Target audience insights can be discovered by looking at user needs. Marketers who have a relevant user need can examine multiple SERPs for queries that produce similar results, and identify who is winning in the organic space for that conversation. These may include direct competitors, industry publications, Wikipedia, or peripheral players, but these pages are at the top because they are the most helpful content for a given user need.
And these top URLs are a gold mine of information about what resonates with the target audience.
Study what the top content does well. Is the content long or short? Is it educational or sales-related? Does the content include images? Tables? Video? Is the content evergreen or timely? What are some common subtopics? Are there common phrases throughout? Does it seem to address the executive or the practitioner?
After considering these points and more, what can you infer about your target audience? What kind of information do they find helpful?
This new information should provide insights about the market and guidance for how to structure new content.
Next, take what you’ve learned from the top-performing content and figure out how to use your brand’s unique voice, positioning, and insights to make the information even more helpful and engaging than the content produced by competitors.
Profound Strategy editors put these kinds of unique audience insights to work for our clients every day. Our team spends a lot of time studying SERP and organic content, and we’re still sometimes surprised by what we find!
One of our partners asked for a strategy that would get their brand noticed in organic search for “IIS logs” topics. Usually, head terms such as “IIS logs” reveal a user need like, “I need a definition of IIS logs” and a featured snippet that defines the term. But not this time!
The most common user need for this, and related, keywords was, “I need to find my IIS log files.” Rather than creating, “What are IIS log files?” content, we helped the client create detailed, step-by-step instructions for finding IIS log files. That content moved to the top of organic search results, and snagged the featured snippet spot, within six months!

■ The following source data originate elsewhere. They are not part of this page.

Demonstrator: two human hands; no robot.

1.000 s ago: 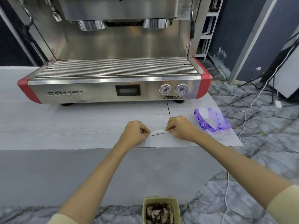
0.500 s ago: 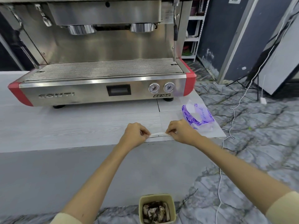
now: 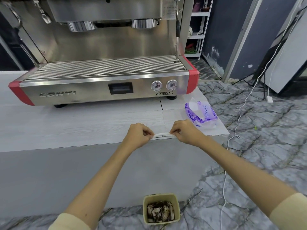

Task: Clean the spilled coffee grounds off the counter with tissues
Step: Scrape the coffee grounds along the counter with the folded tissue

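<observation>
A folded white tissue (image 3: 161, 135) lies stretched along the front edge of the pale wood-grain counter (image 3: 79, 128). My left hand (image 3: 137, 136) pinches its left end and my right hand (image 3: 185, 131) pinches its right end. What the fold holds is hidden. A purple pack of tissues (image 3: 201, 114) lies on the counter to the right, a white sheet sticking out of its slit. No loose coffee grounds show on the counter.
A steel and red espresso machine (image 3: 106, 77) fills the back of the counter. On the marble floor below stands a small beige bin (image 3: 161, 208) holding stained used tissues. White cables (image 3: 232, 135) trail over the floor at the right.
Both hands have drawn the tissue toward me, from mid-counter to the front edge. The camera has shifted, so the machine and tissue pack sit differently in view.
</observation>
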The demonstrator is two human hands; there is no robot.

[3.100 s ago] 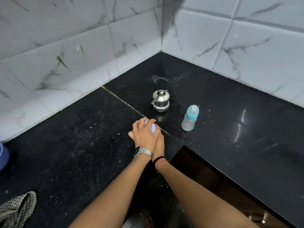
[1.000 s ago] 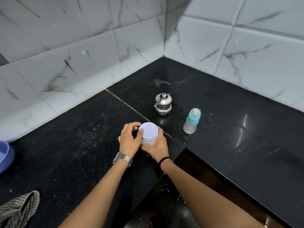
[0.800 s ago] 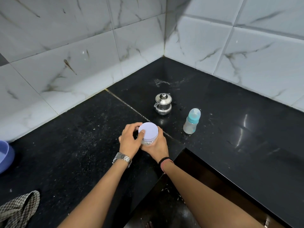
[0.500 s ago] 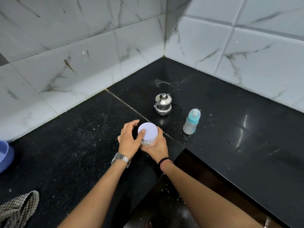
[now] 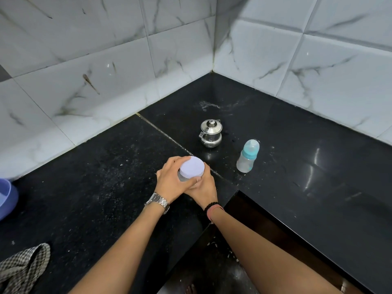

Another brand came to Profound for help breaking into conversations about workforce management. Our research uncovered a variety of user needs related to purchase and learn intents, and that most competitors were ignoring the later.
In order to stand out from the competition, and fill a content gap, we worked with the client to create an SEO content strategy based on informative user needs. Months after publication started, the client was at the top of SERPs, and in at least one featured snippet for high-priority, informative user needs.
A long-term client enlisted Profound’s help as they expanded their business. They had a new need to be in front of organic audiences for “on call schedule” topics.
The problem, however, was that organic results were dominated by product pages and healthcare brands (which this organization is not).
Our team’s research revealed two key insights about this space, though: (1) most of the top content used a negative tone, and (2) there were two audiences being addressed by different content assets.
Based on those insights, we outlined a thought-leadership piece that addressed both audiences and used a different, more positive tone. The content was on Google’s page one—even in an industry new to this brand—in less than six months.
An insight isn’t a curiosity; an insight is something that helps create real, measurable results in business. And lots of companies are trying to figure out SEO, but many of them still waste time and effort on old-school tactics and content that’s just okay.
Profound Strategy uses a modern SEO framework, based on user needs and high-impact insights, to produce certified content that not only moves the needle on SEO for our clients—but also provides unique, competitive insights into their industries and target audiences! That’s how we routinely create content that generates organic traffic and helps them outrank competitors.